Вчера после ужина у Рафаэлли он повез ее домой; были сумерки, удивительно красивое тревожное небо, малиновое на западе с грядами угольно-черных облаков, словно бы написанных гигантской кистью.
Их встретил пустой дом. Он не помнит, когда такое случалось в последний раз, и от этого их возвращение показалось еще более значительным. Ни собак, ни детей, только он и она. Он внес чемоданы, пришел в спальню с двумя стаканами виски, сел на кровать и стал смотреть, как она разбирает вещи. На душе было легко, потому что и дом, и ночь, и эта благоуханная темнота принадлежали только им. Немного погодя он принял душ. А Вирджиния долго нежилась в ванной. Она легла рядом с ним прохладная, пахнущая духами, и они провели страстную, счастливую ночь любви.
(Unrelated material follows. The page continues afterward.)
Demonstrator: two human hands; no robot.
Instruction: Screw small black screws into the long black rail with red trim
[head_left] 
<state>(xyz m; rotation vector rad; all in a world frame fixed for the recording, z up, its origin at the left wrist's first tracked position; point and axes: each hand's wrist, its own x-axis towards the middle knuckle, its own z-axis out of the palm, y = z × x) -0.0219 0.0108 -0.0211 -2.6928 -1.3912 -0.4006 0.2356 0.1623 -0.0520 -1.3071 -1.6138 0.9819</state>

Но яблоко раздора не исчезло, он это понимал. Вирджиния по-прежнему не хотела расставаться с Генри, а Эдмунд был по-прежнему полон решимости отослать его в школу. Но сейчас они перестали из-за этого ссориться, и Эдмунд надеялся, что, Бог даст, все обойдется и как-то само собой устроится.
К тому же его ждет столько других радостей. Нынче вечером он наконец-то увидит после недельной разлуки сына, они будут говорить, говорить, говорить… А потом, уже совсем скоро, наступит сентябрь, к ним приедет погостить Алекса со своим молодым человеком.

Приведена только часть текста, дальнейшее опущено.